▶ Try it
In the material below, find the line with "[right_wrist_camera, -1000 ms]" and the line with "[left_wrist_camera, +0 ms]". Output exactly those two lines and all lines between them, leaving out pictures.

▶ Provided material
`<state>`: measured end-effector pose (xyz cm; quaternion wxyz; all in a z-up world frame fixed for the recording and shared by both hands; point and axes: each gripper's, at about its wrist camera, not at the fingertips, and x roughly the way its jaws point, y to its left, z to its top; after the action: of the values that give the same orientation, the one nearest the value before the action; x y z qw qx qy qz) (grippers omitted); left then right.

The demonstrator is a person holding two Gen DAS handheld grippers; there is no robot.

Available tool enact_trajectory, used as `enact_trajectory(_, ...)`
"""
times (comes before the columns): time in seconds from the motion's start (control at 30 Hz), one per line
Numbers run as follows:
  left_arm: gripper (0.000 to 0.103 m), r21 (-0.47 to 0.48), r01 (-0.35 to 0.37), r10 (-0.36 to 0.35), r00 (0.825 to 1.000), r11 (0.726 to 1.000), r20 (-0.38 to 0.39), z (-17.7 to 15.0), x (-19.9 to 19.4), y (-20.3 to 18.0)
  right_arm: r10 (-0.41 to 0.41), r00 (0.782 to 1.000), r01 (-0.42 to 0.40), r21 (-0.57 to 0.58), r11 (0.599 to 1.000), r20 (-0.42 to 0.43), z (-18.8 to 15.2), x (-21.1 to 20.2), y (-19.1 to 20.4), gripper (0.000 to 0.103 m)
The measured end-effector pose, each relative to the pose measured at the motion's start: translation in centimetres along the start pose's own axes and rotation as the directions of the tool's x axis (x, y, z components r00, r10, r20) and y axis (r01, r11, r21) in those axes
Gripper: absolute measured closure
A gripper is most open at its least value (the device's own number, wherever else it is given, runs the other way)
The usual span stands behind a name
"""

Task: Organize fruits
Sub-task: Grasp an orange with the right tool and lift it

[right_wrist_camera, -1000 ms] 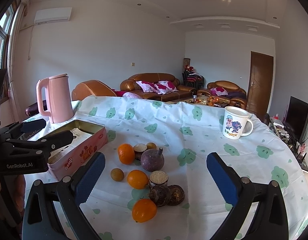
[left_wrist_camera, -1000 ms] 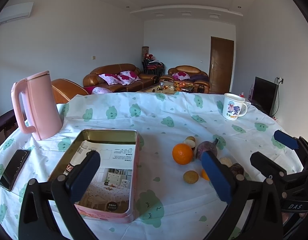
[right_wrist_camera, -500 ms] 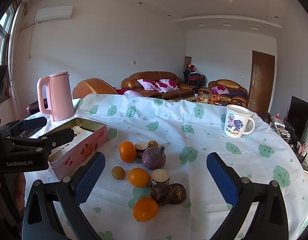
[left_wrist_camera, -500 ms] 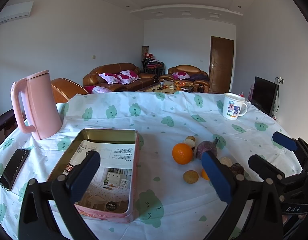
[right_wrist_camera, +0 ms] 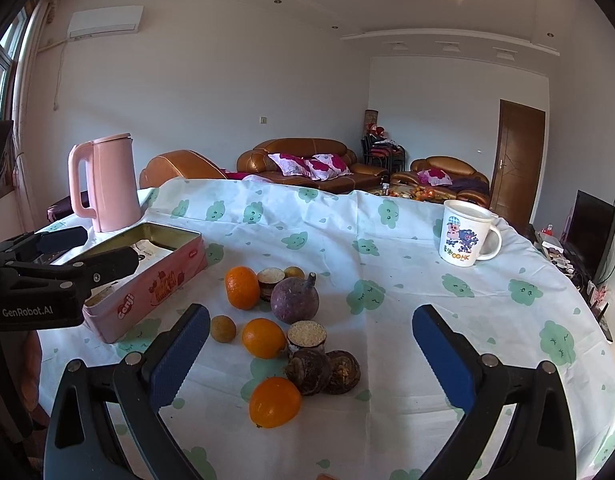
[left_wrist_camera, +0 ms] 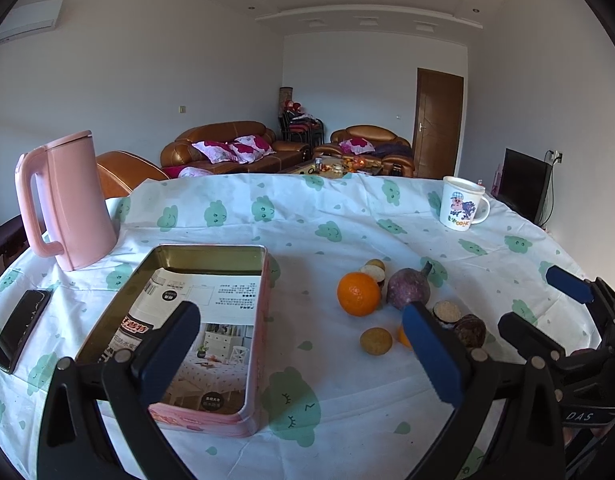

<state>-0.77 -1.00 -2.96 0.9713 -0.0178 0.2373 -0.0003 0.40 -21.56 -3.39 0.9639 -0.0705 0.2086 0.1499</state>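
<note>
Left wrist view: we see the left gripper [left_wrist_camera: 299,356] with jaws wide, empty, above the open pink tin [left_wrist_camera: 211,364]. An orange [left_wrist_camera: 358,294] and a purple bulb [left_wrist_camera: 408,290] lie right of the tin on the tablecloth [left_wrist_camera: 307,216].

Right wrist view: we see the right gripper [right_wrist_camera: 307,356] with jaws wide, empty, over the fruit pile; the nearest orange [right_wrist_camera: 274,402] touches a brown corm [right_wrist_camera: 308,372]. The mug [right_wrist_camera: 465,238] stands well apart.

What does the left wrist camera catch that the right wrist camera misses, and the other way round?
Only the left wrist view shows the phone lying flat on the cloth and the printed sheet lining the tin's floor. Only the right wrist view shows the nearest orange and the tin's lettered pink side. Both show the pink kettle, the cartoon mug, the purple round fruit and both open, empty grippers: left gripper, right gripper.
</note>
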Motion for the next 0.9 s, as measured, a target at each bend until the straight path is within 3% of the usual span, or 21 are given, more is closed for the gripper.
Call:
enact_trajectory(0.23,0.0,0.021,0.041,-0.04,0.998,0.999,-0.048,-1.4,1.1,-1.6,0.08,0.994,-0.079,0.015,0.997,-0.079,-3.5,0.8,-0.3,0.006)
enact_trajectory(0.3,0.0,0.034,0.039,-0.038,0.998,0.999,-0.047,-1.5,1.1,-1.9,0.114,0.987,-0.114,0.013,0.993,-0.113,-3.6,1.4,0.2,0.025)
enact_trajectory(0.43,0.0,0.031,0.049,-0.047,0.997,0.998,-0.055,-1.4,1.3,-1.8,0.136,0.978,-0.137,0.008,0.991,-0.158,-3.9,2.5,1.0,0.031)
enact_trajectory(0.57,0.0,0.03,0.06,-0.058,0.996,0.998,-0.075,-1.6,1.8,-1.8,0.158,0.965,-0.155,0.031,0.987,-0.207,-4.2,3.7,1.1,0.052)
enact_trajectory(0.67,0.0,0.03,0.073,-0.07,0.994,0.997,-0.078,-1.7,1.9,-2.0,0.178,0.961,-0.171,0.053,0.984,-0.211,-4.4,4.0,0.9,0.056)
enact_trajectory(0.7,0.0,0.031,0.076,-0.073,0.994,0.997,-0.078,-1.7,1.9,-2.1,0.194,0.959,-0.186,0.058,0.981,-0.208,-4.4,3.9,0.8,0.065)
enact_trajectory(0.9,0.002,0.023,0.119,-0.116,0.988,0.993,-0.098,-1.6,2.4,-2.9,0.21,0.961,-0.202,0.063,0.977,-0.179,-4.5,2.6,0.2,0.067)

▶ Completed exercise
[right_wrist_camera, -1000 ms] 
[left_wrist_camera, -1000 ms] 
[right_wrist_camera, -500 ms] 
[left_wrist_camera, -500 ms] 
[right_wrist_camera, +0 ms] 
[left_wrist_camera, +0 ms] 

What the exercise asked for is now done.